• **Work instruction**:
Each line below should be retyped exactly, with no pictures.
━━━━━━━━
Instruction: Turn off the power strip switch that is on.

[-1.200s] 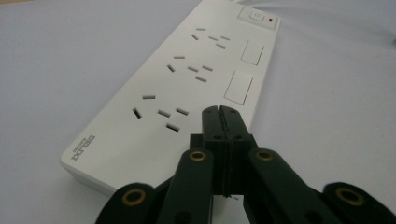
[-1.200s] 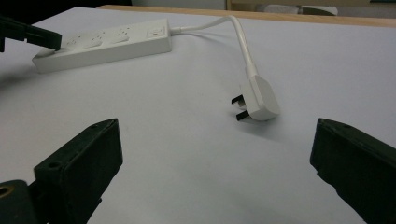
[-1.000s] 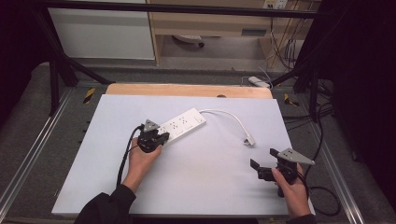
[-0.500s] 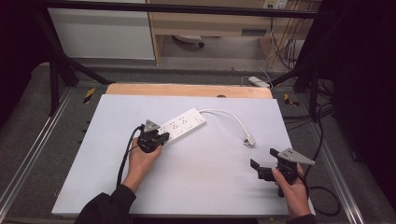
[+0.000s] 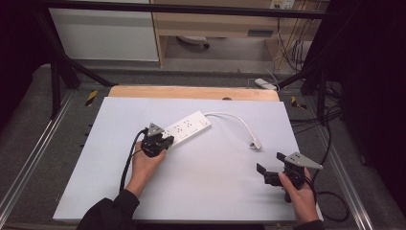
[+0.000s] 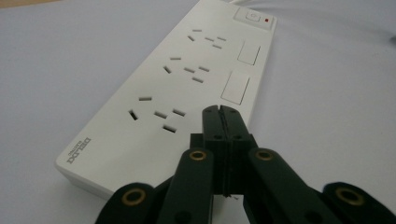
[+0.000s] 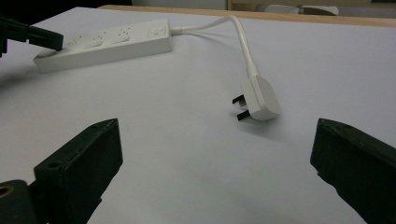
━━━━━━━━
• **Answer box**:
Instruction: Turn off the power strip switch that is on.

[-1.200s] 
[-1.200s] 
[-1.000s] 
[-0.500s] 
[+0.000s] 
[+0.000s] 
[+0.000s] 

Further output is not needed for this exercise.